■ **WHAT THE TASK ASKS**
Copy out the listing below so that each line matches exactly.

■ **STORED DATA**
──────────

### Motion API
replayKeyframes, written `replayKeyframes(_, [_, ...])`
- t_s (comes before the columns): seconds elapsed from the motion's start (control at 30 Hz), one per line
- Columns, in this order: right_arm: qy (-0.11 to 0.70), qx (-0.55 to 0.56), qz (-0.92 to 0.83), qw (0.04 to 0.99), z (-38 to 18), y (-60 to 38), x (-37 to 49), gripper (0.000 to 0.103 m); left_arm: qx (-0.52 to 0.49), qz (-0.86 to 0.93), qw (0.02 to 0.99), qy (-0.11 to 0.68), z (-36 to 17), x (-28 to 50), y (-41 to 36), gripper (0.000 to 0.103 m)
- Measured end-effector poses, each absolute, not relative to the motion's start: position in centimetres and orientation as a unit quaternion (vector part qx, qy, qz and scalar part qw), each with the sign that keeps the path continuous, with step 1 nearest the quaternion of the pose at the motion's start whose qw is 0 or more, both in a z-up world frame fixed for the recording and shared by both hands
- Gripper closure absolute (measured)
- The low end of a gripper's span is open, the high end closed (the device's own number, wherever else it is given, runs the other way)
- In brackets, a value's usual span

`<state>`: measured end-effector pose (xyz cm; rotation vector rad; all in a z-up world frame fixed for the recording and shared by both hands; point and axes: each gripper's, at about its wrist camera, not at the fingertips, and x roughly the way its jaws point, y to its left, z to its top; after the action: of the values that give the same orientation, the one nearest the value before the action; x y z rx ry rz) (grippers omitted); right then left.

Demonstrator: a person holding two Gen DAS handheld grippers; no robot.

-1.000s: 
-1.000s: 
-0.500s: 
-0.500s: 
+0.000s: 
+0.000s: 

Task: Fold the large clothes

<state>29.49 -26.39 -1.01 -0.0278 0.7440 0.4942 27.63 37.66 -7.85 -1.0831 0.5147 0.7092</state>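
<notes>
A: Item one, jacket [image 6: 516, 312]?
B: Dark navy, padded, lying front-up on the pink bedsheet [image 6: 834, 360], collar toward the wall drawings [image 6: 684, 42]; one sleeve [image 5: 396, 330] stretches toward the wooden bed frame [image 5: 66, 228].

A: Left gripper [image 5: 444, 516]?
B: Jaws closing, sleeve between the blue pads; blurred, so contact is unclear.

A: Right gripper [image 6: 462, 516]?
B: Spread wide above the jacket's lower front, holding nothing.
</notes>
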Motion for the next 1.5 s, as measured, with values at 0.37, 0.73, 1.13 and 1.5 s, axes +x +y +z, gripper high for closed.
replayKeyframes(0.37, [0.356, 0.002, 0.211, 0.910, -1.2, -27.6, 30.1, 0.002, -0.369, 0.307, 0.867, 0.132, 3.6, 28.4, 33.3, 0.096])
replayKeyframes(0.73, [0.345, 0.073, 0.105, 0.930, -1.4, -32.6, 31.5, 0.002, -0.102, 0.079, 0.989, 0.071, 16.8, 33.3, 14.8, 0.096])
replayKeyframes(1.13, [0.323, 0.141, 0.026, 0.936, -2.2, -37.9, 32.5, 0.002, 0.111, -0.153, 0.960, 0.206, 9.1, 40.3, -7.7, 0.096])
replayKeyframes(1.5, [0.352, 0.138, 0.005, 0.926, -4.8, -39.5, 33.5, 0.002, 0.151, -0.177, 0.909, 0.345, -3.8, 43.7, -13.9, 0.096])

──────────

■ **RESULT**
### Motion API
replayKeyframes, written `replayKeyframes(_, [_, ...])`
- t_s (comes before the columns): seconds elapsed from the motion's start (control at 30 Hz), one per line
- Columns, in this order: right_arm: qy (-0.11 to 0.70), qx (-0.55 to 0.56), qz (-0.92 to 0.83), qw (0.04 to 0.99), z (-38 to 18), y (-60 to 38), x (-37 to 49), gripper (0.000 to 0.103 m); left_arm: qx (-0.52 to 0.49), qz (-0.86 to 0.93), qw (0.02 to 0.99), qy (-0.11 to 0.68), z (-36 to 17), x (-28 to 50), y (-41 to 36), gripper (0.000 to 0.103 m)
- Measured end-effector poses, each absolute, not relative to the motion's start: position in centimetres and orientation as a unit quaternion (vector part qx, qy, qz and scalar part qw), each with the sign that keeps the path continuous, with step 1 nearest the quaternion of the pose at the motion's start whose qw is 0 or more, both in a z-up world frame fixed for the recording and shared by both hands
- Gripper closure absolute (measured)
- The low end of a gripper's span is open, the high end closed (the device's own number, wherever else it is given, runs the other way)
- In brackets, a value's usual span

`<state>`: measured end-effector pose (xyz cm; rotation vector rad; all in a z-up world frame fixed for the recording and shared by both hands; point and axes: each gripper's, at about its wrist camera, not at the fingertips, and x roughly the way its jaws point, y to its left, z to its top; after the action: of the values that give the same orientation, the one nearest the value before the action; x y z rx ry rz) (grippers omitted); right then left.

Demonstrator: a person holding two Gen DAS handheld grippers; no robot.

-1.000s: 
-1.000s: 
-0.500s: 
-0.500s: 
+0.000s: 
+0.000s: 

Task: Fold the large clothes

<state>29.49 -26.39 -1.01 -0.0278 0.7440 0.4942 27.63 37.66 -7.85 -1.0831 0.5147 0.7092</state>
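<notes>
A: Item one, jacket [image 6: 516, 312]?
B: Dark navy, padded, lying front-up on the pink bedsheet [image 6: 834, 360], collar toward the wall drawings [image 6: 684, 42]; one sleeve [image 5: 396, 330] stretches toward the wooden bed frame [image 5: 66, 228].

A: Left gripper [image 5: 444, 516]?
B: Jaws closing, sleeve between the blue pads; blurred, so contact is unclear.

A: Right gripper [image 6: 462, 516]?
B: Spread wide above the jacket's lower front, holding nothing.
</notes>
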Motion for the next 1.5 s, as measured, with values at 0.37, 0.73, 1.13 and 1.5 s, axes +x +y +z, gripper high for closed.
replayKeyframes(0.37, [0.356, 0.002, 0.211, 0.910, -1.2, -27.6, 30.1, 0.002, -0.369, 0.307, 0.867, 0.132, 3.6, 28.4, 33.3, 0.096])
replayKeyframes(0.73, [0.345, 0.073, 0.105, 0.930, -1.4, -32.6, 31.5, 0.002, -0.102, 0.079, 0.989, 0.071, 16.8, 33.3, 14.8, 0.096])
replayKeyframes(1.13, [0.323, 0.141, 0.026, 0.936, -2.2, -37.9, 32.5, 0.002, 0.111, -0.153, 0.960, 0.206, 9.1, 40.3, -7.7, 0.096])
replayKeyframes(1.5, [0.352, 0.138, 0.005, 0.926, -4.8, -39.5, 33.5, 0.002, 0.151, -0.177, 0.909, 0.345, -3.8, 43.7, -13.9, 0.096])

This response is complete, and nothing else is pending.